• Extracted entries
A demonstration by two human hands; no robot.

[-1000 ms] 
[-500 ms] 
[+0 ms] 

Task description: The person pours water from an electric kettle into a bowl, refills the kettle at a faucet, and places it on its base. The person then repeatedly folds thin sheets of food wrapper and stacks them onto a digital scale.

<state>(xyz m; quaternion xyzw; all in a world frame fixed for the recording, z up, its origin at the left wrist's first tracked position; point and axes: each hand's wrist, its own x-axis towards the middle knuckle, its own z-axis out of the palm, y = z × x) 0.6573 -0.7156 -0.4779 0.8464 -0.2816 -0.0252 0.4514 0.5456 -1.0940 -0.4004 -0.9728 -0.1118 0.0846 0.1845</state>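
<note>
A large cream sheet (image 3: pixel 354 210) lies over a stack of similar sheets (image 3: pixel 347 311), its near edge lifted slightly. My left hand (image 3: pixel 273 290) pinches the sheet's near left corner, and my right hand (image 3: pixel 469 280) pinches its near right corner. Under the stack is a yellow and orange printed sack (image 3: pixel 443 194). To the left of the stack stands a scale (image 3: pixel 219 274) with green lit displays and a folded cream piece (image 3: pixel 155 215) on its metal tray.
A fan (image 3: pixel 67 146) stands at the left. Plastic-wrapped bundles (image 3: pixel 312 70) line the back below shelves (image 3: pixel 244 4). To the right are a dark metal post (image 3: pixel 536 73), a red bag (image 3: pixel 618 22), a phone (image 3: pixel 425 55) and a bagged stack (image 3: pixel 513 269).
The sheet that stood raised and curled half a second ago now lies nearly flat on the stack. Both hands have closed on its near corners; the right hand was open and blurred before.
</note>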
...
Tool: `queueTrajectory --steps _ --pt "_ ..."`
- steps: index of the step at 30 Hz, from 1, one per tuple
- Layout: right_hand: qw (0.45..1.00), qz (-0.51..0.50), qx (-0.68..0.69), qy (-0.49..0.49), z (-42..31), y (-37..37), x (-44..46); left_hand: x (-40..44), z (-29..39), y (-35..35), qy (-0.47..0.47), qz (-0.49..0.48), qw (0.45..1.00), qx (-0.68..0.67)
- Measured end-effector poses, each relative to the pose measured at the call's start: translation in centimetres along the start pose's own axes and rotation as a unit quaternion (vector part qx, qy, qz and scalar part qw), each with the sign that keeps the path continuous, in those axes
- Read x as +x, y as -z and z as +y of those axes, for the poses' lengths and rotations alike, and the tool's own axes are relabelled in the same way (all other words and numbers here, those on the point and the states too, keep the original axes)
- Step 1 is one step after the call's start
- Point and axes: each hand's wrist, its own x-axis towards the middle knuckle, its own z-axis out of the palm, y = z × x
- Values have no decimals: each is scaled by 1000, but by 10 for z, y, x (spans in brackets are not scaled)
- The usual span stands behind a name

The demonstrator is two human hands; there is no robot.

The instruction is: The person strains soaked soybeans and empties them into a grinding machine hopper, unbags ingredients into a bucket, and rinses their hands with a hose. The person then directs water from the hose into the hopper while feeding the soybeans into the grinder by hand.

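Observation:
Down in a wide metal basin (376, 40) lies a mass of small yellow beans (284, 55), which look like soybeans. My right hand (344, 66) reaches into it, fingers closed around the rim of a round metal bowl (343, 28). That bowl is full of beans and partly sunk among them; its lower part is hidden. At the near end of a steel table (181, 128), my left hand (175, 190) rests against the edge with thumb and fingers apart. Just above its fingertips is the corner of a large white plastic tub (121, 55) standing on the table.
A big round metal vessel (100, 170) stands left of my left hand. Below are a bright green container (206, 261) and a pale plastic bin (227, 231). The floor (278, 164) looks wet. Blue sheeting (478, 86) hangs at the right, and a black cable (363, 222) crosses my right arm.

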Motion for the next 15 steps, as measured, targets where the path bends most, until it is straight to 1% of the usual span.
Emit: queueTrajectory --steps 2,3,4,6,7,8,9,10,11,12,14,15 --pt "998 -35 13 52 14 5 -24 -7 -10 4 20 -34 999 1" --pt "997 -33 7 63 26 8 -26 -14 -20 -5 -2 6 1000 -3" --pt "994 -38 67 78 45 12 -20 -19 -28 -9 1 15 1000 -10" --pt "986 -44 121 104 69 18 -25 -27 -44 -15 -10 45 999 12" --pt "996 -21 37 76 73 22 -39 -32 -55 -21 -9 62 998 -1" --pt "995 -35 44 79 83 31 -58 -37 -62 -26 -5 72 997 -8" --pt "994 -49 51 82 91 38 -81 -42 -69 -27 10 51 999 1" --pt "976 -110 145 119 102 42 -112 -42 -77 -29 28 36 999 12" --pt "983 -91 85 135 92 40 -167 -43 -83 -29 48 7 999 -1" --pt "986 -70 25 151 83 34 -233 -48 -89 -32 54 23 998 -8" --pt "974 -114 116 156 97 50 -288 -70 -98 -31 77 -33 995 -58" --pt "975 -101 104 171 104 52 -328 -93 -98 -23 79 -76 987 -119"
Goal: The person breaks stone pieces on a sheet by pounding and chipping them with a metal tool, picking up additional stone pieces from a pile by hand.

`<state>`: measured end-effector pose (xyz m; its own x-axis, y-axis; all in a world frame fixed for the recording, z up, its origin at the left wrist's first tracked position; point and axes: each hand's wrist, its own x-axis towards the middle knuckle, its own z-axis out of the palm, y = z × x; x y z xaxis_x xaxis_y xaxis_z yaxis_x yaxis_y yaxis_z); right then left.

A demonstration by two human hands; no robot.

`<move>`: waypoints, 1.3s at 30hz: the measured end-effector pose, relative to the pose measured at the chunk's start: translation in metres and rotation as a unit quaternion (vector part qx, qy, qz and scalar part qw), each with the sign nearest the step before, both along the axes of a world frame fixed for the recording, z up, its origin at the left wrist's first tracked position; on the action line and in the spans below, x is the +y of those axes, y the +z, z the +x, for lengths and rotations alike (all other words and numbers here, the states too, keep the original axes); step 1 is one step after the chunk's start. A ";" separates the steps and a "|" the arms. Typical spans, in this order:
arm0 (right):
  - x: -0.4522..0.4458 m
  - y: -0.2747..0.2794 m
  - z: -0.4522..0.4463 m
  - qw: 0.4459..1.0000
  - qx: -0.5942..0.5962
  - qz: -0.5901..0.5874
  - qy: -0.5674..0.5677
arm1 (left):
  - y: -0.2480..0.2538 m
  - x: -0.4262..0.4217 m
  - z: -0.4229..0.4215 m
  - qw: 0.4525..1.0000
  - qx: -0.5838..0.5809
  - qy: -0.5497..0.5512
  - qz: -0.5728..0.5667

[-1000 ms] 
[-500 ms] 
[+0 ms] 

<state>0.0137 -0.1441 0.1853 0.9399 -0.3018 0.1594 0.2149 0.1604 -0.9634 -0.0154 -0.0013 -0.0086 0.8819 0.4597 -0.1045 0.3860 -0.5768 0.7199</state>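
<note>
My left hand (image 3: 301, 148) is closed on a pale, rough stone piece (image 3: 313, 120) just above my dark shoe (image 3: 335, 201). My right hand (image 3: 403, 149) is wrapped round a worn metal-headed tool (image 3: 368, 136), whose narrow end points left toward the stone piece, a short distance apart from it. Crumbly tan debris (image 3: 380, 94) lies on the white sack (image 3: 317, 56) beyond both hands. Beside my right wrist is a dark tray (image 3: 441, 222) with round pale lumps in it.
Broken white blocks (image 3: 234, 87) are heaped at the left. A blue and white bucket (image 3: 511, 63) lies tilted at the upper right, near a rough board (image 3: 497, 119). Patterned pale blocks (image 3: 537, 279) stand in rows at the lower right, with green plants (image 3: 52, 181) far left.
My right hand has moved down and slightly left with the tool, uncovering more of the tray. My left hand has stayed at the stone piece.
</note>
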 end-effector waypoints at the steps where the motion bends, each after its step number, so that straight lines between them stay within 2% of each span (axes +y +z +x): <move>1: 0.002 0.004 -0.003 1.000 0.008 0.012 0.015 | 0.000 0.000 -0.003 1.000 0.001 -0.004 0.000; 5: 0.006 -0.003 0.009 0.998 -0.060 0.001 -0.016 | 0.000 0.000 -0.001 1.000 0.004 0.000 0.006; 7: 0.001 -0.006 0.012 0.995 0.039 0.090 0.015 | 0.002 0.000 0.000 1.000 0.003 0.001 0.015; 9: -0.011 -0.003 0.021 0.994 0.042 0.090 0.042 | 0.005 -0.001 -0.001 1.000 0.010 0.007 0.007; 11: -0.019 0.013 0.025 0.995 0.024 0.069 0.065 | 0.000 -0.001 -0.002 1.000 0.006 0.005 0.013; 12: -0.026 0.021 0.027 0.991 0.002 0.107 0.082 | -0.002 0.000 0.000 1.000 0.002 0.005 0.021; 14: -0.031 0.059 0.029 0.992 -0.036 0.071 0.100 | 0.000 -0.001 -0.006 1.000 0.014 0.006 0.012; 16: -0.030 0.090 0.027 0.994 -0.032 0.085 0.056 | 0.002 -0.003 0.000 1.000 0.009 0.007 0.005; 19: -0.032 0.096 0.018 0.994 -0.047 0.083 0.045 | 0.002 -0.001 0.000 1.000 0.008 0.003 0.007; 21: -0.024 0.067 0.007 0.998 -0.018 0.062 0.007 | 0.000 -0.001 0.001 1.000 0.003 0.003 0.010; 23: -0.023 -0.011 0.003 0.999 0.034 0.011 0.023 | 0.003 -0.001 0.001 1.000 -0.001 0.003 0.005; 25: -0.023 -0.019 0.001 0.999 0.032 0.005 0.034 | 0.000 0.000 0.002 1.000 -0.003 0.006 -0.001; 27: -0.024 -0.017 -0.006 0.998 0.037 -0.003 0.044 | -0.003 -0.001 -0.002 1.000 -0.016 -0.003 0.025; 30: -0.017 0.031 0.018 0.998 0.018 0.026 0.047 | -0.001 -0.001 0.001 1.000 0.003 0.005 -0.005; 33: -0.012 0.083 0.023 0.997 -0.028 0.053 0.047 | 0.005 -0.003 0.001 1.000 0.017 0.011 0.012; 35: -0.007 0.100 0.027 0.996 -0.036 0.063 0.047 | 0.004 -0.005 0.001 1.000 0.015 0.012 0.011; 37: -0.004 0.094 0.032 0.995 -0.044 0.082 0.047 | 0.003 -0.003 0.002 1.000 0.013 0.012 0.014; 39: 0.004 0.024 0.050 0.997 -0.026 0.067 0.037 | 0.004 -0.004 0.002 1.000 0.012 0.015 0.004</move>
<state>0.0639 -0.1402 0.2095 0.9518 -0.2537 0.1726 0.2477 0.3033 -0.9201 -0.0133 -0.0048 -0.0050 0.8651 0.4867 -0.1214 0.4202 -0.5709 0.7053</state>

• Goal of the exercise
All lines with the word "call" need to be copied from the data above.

• Solution for this problem
- Measured end-effector poses, each relative to the pose measured at the call's start: translation in centimetres along the start pose's own axes and rotation as a unit quaternion (vector part qx, qy, qz and scalar part qw), each with the sign that keeps the path continuous, in those axes
- Step 1 is one step after the call's start

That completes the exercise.